ブラックだと言われ、今や人気のない職業の一つになっている教員。
そんな中、先日の沖縄県のニュースでこんな記事が出ていました。
これは沖縄の例ですが、これに似た状況は全国各地、至るところで起きているのではないかと思います。
実際に私の街でも、職員が病気休暇や育児休暇等で欠けたり、支援学級入級児童の人数が増えて加配(人員を増やすことができる)の対象となったりしても、それに充てる臨時講師等の人材が見つからないといった状況にあります。
どこも大変だなあと思っていた矢先、同じ沖縄県からこんなニュースが入ってきたのです。
ひとクラスの人数を40人に増やすという話は、少し驚きですよね。人員が不足していることが要因にあるようですが、確かに時代錯誤で、逆行しているように見えます。人が足りないからとはいえ、この考えを出したのは実際そのような時代錯誤な視点があるとは思います。
私の県でも、県独自の施策として、33人学級など従来の40人学級の人数を減らす方策が取られています。今の現状としては現場はとてもありがたいなと感じています。
ただ、私自身はこの沖縄の話を聞いて、別の角度から考えたことがあるのです。
学級の人数を減らすことによって期待されるのは、「一人一人にきめ細やかな指導ができる」とか、「より丁寧に生活指導ができる」「保護者対応の時間を十分に取ることができる」などです。
つまり「人数を減らす代わりに、減った人数分一人一人に時間をかけてください」ってことですから、これって全然教員の負担軽減にはつながらないわけです。

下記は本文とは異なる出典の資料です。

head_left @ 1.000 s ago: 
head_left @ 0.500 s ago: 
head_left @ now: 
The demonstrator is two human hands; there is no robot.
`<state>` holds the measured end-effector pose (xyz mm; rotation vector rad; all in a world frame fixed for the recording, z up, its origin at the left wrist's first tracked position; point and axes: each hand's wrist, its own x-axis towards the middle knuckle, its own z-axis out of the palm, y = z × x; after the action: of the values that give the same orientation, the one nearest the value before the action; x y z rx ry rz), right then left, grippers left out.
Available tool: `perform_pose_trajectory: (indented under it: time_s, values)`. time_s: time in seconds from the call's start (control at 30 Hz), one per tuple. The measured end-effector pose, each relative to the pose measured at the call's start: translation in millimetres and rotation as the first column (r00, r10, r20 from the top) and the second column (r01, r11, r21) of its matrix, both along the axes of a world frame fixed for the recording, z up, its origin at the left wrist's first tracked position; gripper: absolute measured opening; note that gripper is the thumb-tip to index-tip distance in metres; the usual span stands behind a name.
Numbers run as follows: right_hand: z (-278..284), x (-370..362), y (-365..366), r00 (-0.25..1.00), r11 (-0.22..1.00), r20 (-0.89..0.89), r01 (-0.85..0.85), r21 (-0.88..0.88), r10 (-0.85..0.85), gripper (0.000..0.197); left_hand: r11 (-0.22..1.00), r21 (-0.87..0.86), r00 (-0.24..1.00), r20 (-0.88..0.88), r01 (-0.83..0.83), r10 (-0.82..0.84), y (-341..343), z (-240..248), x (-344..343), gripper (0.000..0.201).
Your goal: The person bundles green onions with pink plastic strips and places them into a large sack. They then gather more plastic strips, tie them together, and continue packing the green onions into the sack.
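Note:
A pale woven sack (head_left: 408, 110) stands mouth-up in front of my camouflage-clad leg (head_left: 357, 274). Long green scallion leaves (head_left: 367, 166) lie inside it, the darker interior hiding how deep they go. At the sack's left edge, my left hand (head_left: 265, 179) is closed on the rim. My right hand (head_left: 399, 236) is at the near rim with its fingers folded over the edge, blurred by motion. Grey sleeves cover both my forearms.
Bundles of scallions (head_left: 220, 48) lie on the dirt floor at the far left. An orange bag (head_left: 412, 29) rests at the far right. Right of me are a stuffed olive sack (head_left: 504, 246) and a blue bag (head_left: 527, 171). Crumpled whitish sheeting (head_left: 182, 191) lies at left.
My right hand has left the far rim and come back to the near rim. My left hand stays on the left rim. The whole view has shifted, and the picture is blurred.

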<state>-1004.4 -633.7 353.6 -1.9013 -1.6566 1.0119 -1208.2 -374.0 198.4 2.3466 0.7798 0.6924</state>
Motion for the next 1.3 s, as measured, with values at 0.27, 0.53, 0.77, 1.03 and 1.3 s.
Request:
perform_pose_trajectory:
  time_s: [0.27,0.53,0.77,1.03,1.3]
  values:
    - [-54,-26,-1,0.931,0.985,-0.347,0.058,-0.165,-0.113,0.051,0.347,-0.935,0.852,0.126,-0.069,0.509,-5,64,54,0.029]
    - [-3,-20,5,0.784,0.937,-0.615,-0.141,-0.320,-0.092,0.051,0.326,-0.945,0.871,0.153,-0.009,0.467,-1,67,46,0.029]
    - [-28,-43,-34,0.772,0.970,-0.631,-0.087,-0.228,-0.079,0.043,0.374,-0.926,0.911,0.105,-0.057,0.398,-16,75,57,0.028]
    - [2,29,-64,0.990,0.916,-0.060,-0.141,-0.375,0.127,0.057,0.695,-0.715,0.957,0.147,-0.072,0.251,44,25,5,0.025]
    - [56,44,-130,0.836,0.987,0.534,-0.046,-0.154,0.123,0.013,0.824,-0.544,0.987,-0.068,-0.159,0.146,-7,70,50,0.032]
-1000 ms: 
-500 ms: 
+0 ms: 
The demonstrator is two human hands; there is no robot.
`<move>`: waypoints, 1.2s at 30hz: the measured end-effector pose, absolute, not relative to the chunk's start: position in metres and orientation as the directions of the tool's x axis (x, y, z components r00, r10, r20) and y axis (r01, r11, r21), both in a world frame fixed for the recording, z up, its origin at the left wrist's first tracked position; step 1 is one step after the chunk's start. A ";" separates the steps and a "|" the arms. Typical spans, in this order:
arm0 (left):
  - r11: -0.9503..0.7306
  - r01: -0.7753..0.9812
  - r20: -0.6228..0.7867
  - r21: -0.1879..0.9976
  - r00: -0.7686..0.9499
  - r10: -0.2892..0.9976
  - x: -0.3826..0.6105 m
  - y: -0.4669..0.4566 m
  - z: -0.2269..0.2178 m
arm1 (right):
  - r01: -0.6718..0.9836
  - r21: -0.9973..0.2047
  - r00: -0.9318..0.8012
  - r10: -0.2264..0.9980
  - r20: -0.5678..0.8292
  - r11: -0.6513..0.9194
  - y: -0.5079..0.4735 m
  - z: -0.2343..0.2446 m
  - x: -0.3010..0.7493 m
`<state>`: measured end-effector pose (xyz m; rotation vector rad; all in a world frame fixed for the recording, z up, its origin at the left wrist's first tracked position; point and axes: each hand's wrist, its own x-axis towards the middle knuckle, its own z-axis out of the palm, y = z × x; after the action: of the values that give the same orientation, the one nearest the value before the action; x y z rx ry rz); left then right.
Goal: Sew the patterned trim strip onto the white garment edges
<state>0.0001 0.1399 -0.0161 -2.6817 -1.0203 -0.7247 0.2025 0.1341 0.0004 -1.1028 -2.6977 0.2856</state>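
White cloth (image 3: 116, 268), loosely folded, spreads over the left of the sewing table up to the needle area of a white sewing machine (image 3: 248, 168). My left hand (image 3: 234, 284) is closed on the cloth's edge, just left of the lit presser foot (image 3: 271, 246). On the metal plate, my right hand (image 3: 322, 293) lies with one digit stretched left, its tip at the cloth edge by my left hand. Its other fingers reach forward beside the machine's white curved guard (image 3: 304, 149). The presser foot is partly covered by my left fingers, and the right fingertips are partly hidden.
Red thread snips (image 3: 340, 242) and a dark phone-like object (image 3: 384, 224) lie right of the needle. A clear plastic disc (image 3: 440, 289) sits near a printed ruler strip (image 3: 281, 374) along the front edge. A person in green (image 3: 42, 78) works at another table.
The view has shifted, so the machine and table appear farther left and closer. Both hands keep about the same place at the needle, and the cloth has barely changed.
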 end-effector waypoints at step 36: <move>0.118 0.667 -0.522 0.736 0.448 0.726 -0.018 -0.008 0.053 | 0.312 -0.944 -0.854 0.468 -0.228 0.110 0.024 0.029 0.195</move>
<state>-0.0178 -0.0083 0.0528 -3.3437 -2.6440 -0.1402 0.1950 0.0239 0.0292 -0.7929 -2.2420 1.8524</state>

実際、私の県で行っている33人学級制についても、これによって業務の負担が減っているかといえば、全くそうではないなという印象です。もちろん、40人学級だともっと大変でしょうけれど。
そこで、私は逆に、今のこのような現状をきっかけに、考え方を変えるチャンスと捉えてもいいのではないかと考えているのです。
私は思っているのは、
『担任一人に一つの学級を任せることは、もう辞めた方がいいのではないか』
ということです。
一つの学級の人数を増やしてでも、そこに2人の教員を充てたり、飛躍しすぎかもしれませんが、以前私が提唱した学級担任制をなくして、ローテーションで回したりした方がいいのではないかと思うのです。
これには2つの利点があると思います。
一つ目は、保護者に対して、「誰が見ていても、おたくのお子さんはこういう実態ですよ」という説明がつくということです。
ともすれば、保護者はトラブルが発生した時に、担任の先生の指導にも要因があるのではないかと考えがちです。実際そういうこともありますが、複数の目で見ることが、より客観的なものとなり、正確に伝わるということにつながるような気がします。
また、特性がある児童についても、一人の教員の主観ではない形で保護者に伝わりますから、保護者の捉え方も多少変わってくるのではないかと思うのです。
そして二つ目は、教員の力量が、教員同士や保護者の間で等しく評価されるということです。
これは教員にとっては少し厳しいかもしれませんが、スキルアップにもつながるのではないでしょうか。
最近思うのは、若い教員が「この子はこういう特性があるから、仕方ない」と思っている節があるなということです。学級経営が素晴らしい教員がいたとしても、「受け持っている子供が違うから」と思うのは、教員のあるあるです。
ですが、同じ子供に対して、別の教員の指導を知ることで、自分の指導の仕方を改善するきっかけとなり、学習指導、生徒指導の両面で力をつけることができるようになるのではないかと思うのです。また、周囲の教員もアドバイスしやすい環境ができると思います。
一つのニュースをきっかけに浮かんだことをつらつらと書いてみましたが、すぐに実現はできないにしろ、発想的にはありじゃないかなあと思っているんですが…やっぱり飛躍してますかねえ。